Since we last reported on this race, CQ Politics has changed their evaluation from "No clear favorite" to "Leans Democratic." Greg Giroux reports:
The Texas Republican Party establishment has rallied around a single candidate, Houston City Councilwoman Shelley Sekula-Gibbs, in their unusual write-in campaign to salvage the 22nd Congressional District seat vacated in June by Tom DeLay, the former House majority leader.
But the extreme rarity of successful write-in campaigns for Congress and the presence of a solid Democratic nominee on the ballot in former Rep. Nick Lampson has prompted CQPolitics.com to change its rating on the 22nd District race to Leans Democratic from No Clear Favorite.The GOP faces a world of trouble in this race because of a serious miscalculation on the part of DeLay and his party colleagues.
Read the whole story at link above. Sekula-Gibbs has "a long way to go and a short time to get there" to be successful. Several sources have claimed the national party has committed $3 million to keeping the seat. If so, she will need every penny, as Democratic former Rep. Nick Lampson has already raised more than that.
Not only are victorious write-in candidacies for federal office rare, those which are almost always have some extra drama involved. My own state witnessed the very first successful write-in campaign for a seat in Congress when Senator Burnet Rhett Maybank died in 1954 after being renominated in the Democratic Primary (which in those days in SC amounted to being elected).

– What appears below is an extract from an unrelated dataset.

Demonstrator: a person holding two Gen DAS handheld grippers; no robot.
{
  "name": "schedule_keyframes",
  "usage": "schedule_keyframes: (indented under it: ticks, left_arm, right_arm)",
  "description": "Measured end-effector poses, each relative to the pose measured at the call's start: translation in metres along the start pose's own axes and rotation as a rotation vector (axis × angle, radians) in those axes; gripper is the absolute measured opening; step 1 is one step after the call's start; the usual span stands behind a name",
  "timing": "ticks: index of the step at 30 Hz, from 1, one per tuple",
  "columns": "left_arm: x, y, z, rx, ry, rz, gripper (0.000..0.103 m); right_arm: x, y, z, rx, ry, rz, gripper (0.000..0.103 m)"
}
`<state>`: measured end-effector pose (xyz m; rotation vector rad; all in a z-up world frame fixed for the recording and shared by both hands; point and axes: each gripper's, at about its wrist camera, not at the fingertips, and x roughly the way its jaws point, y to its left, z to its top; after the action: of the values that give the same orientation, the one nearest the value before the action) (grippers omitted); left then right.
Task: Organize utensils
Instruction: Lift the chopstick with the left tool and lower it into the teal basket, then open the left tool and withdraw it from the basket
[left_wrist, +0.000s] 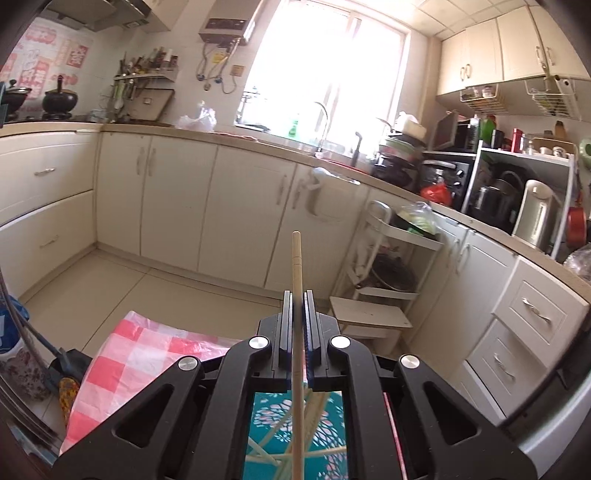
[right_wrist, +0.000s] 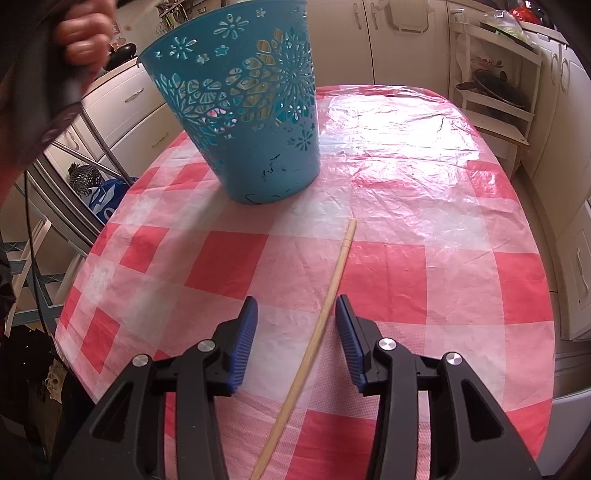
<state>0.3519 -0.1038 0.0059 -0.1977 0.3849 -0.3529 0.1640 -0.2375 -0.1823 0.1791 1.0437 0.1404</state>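
My left gripper (left_wrist: 297, 295) is shut on a wooden chopstick (left_wrist: 296, 266) that sticks up past the fingertips. It hangs above the teal cut-out basket (left_wrist: 325, 424), where several chopsticks lie inside. In the right wrist view the same basket (right_wrist: 251, 110) stands upright on the red-and-white checked tablecloth (right_wrist: 424, 258). A second chopstick (right_wrist: 325, 314) lies flat on the cloth and runs between the fingers of my right gripper (right_wrist: 295, 317), which is open and hovers low over it. A hand shows at the top left of that view.
Kitchen cabinets and a counter with a sink run behind the table. A white trolley (left_wrist: 388, 258) with pans stands at the right, also seen in the right wrist view (right_wrist: 495, 74). The table edge (right_wrist: 550, 332) curves close on the right.
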Motion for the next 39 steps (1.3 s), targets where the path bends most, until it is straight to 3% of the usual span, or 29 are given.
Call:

Speaker of the State House Edgar Brown was an obvious and well-qualified replacement candidate, but Democratic Party leaders met secretly and selected him only hours after Maybank's funeral. This caused a public backlash, and engendered a write-in campaign by former Governor Strom Thurmond, who won by nearly 2 to 1 in the general election. He served for several further terms, as you may have heard.